Where we see John in uppercase (record with id 5) and in lowercase (record with id 2, 4 and 6) or Johan with different punctuations.

If we define a Grid with this data and sort it by column name

var grid = $("#grid").kendoGrid({
    dataSource: {
        data    : [
            { id: 1, name: "Johan" },
            { id: 2, name: "john" },
            { id: 3, name: "Jöhään" },
            { id: 4, name: "john" },
            { id: 5, name: "John" },
            { id: 6, name: "john" }
        ],
        pageSize: 10,
        schema  : {
            model: {
                fields: {
                    id  : { type: 'number' },
                    name: { type: 'string' }
                }
            }
        }
    },
    editable  : false,
    pageable  : false,
    sortable  : true,
    columns   : [
        { field: "id", title: "Number" },
        { field: "name", title: "Name" }
    ]
}).data("kendoGrid");

What I get is:

Sorting name with default compare function
Sorting name with default compare function

That show that “Jöhään” is lower than “Johan” and “john” is always lower than “John” (odd?!)

Let’s define a sorting function using standard order.

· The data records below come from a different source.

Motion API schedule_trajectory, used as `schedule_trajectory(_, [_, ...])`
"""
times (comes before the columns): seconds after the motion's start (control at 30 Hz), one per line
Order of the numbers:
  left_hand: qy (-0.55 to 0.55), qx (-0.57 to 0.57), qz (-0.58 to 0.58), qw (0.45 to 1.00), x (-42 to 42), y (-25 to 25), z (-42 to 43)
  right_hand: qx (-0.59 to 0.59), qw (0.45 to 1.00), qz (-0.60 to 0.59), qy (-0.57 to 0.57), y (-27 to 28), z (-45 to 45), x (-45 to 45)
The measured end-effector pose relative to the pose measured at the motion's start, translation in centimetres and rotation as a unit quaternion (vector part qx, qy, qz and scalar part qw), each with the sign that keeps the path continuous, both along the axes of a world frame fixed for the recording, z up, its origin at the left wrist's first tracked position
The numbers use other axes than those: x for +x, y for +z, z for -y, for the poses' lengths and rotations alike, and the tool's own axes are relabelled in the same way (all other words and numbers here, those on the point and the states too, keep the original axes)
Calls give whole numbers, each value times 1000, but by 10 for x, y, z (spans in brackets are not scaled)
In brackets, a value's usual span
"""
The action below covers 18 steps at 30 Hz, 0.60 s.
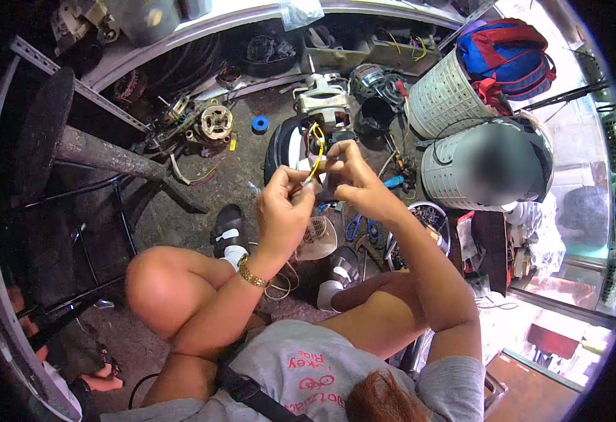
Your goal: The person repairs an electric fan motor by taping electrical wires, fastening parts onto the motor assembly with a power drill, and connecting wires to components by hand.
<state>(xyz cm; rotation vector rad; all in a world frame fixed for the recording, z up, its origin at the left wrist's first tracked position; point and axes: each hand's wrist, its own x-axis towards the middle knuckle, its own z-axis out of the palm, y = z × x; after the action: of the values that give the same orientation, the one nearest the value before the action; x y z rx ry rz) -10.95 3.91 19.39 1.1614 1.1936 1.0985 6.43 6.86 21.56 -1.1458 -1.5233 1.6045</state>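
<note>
A bundle of yellow wires (317,149) rises from the white fan motor (324,102) in front of me. My left hand (285,204), with a gold watch on its wrist, pinches the lower end of the wires between thumb and fingertips. Close beside it, my right hand (361,184) has its fingers curled in against the wires; what lies between its fingertips is hidden. Behind both hands stands a round white-and-black part (278,144), partly covered by them.
Scissors with blue handles (352,228) and a translucent basket (316,239) lie near my feet. A blue tape roll (259,125) and an open motor (215,124) sit on the left. White bins (440,105) line the right. A metal post (104,151) stands at left.
</note>
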Motion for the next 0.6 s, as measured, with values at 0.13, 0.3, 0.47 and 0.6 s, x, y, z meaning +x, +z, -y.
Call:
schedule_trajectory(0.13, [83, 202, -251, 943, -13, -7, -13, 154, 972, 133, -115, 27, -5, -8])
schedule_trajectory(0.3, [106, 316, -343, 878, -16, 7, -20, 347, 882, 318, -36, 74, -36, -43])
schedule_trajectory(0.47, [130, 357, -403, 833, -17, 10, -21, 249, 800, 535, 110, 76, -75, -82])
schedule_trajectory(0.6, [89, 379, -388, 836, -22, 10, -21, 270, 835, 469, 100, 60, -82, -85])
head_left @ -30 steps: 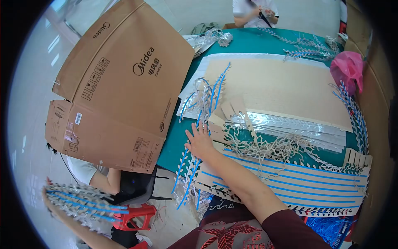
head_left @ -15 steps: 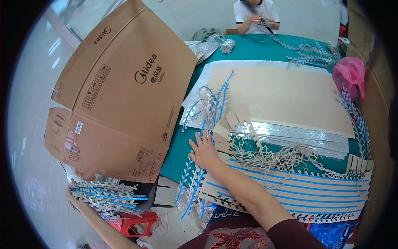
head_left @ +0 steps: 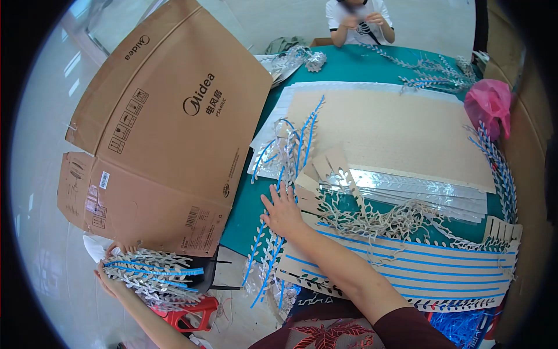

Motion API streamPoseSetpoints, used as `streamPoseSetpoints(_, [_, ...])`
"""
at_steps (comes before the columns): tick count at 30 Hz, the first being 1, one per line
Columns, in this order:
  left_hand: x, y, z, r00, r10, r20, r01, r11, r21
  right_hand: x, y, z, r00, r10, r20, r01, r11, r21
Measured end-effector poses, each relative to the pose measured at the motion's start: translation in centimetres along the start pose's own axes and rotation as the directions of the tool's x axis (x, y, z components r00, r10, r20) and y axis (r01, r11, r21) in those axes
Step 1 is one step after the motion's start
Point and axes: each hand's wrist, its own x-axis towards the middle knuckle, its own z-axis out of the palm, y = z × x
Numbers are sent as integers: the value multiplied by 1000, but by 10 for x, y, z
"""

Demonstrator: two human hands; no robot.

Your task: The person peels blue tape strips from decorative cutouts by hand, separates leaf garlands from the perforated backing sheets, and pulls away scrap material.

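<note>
My left hand (head_left: 109,281) reaches out to the lower left, its fingers wrapped round the end of a bundle of silvery leaf-shaped strips with blue tape lines (head_left: 154,280). Another person's hand (head_left: 121,249) is at the top of that bundle, close to mine. My right hand (head_left: 283,216) lies palm down with fingers spread on more leaf strips (head_left: 293,148) at the table's left side; some of these hang over the edge. Right of my forearm is a cut sheet with blue lines (head_left: 407,264), and above it a tangle of pale cut-out scraps (head_left: 383,218).
A large Midea carton (head_left: 168,122) stands at the left of the green table (head_left: 349,67). Stacked boards (head_left: 389,128) cover the middle. A pink plastic bag (head_left: 489,104) is at the right, and a red stool (head_left: 195,314) below left. A person (head_left: 360,26) sits across.
Another person's hand and a white sleeve have come into view beside the bundle in my left hand. My right hand stays in place. The person across has moved their hands higher.
</note>
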Motion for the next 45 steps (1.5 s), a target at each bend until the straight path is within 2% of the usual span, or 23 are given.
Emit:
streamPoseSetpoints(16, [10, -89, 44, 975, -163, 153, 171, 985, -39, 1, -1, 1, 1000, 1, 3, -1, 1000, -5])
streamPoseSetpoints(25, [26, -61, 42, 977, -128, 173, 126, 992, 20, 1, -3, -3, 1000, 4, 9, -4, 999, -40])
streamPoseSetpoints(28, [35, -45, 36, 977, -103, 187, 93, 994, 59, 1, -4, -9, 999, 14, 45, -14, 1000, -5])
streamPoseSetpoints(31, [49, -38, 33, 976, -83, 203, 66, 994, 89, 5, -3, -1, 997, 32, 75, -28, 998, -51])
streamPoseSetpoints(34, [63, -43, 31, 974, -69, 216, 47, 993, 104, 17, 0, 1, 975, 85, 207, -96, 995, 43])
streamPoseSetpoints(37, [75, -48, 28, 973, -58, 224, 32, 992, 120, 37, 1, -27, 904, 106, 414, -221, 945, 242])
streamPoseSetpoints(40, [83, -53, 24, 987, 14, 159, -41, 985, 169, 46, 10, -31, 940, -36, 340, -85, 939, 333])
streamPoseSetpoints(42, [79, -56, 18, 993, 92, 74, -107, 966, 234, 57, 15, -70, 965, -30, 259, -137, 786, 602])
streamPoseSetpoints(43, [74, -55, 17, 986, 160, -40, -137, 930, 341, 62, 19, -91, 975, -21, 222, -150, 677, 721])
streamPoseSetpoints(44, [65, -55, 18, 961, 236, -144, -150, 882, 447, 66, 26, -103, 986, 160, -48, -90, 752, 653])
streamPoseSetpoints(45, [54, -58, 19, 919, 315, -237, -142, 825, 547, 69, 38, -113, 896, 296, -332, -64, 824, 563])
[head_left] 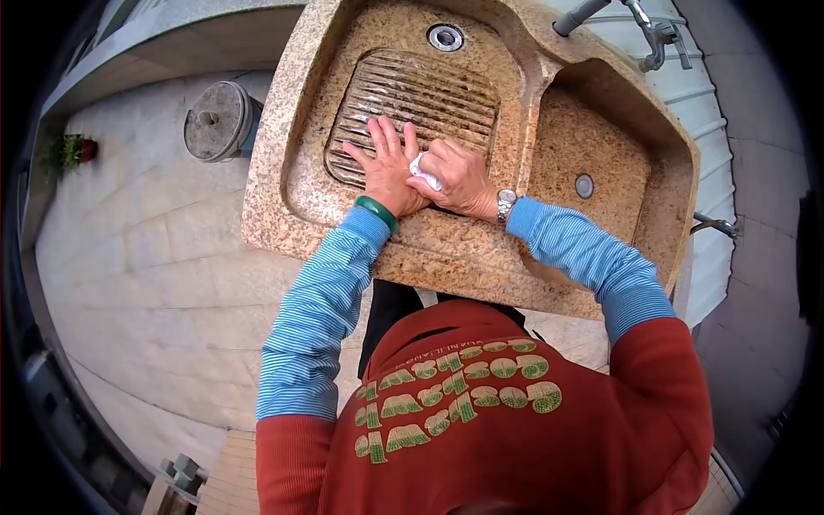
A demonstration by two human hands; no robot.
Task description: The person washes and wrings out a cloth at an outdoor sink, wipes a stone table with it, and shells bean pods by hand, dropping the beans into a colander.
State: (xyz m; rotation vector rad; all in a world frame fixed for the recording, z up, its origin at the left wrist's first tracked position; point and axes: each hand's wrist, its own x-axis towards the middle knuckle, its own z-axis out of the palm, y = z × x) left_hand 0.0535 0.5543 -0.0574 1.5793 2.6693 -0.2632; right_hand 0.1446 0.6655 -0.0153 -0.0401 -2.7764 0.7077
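Observation:
My left hand (393, 173) is open, palm down with fingers spread, over the ribbed washboard (429, 90) moulded into the stone sink. A green bangle (376, 213) circles that wrist. My right hand (463, 176) is closed around a small white piece (423, 170) that looks like a bar of soap, pressed against the back of my left hand. Part of the white piece is hidden by the right fingers. On the right wrist sits a metal watch (506, 204). Blue striped sleeve covers (313, 318) run up both forearms.
The speckled stone sink (266, 193) has a drain (445, 37) beyond the washboard and a second, deeper basin (592, 137) at right. A tap (657, 43) stands at the upper right. Left on the paved floor is a lidded bucket (215, 124); farther left, a potted plant (77, 152).

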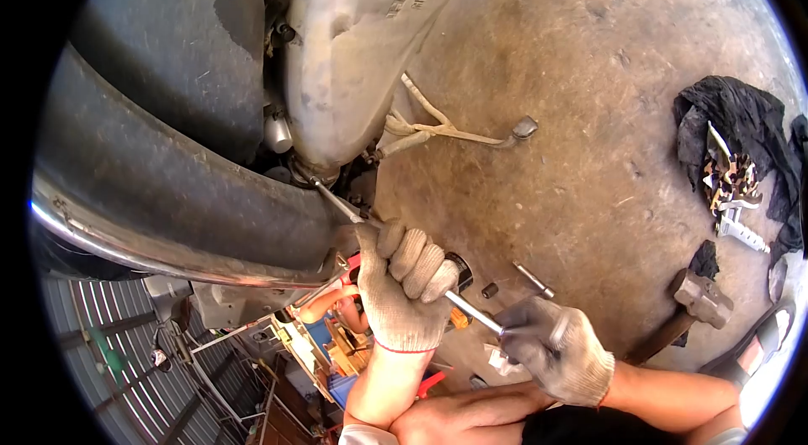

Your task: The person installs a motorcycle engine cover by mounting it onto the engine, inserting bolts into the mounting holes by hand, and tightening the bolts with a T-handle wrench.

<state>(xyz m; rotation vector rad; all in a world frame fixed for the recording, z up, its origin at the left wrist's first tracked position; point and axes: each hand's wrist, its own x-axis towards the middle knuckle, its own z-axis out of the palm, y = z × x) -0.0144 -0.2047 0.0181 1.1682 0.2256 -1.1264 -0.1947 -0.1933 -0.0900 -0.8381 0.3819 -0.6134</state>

What I will do show side by side two grids with the same data.

My Grid definition is:

var grid1 = $("#grid1").kendoGrid({
    dataSource: {
        data    : [
            { id: 1, name: "Johan" },
            { id: 2, name: "john" },
            { id: 3, name: "Jöhään" },
            { id: 4, name: "john" },
            { id: 5, name: "John" },
            { id: 6, name: "john" }
        ],
        pageSize: 10,
        schema  : {
            model: {
                fields: {
                    id  : { type: 'number' },
                    name: { type: 'string' }
                }
            }
        }
    },
    editable  : false,
    pageable  : false,
    sortable  : true,
    columns   : [
        { field: "id", title: "Number" },
        { field: "name", title: "Name" }
    ]
}).data("kendoGrid");
var grid2 = $("#grid2").kendoGrid({
    dataSource: {
        data    : [
            { id: 1, name: "Johan" },
            { id: 2, name: "john" },
            { id: 3, name: "Jöhään" },
            { id: 4, name: "john" },
            { id: 5, name: "John" },
            { id: 6, name: "john" }
        ],
        pageSize: 10,
        schema  : {
            model: {
                fields: {
                    id  : { type: 'number' },
                    name: { type: 'string' }
                }
            }
        }
    },
    editable  : false,
    pageable  : false,
    sortable  : true,
    columns   : [
        { field: "id", title: "Number" },
        {
            field   : "name",
            title   : "Name",
            sortable: {
                compare: function (a, b) {
                    return a.name === b.name ? 0 : (a.name > b.name) ? 1 : -1;
                }
            }
        }
    ]
}).data("kendoGrid");

You can se that for the first Grid I do not define any “special” sortable option while for second, I defined a compare function that returns 0, 1 or -1.

compare: function (a, b) {
    return a.name2 === b.name2 ? 0 : (a.name2 > b.name2) ? 1 : -1;
}

Now, if I order incrementally by name both Grids, I get:

String column with custom compare function.
String column with custom compare function.

Where now uppercase come before lowercase and non accented character also before than same with accent or punctuation.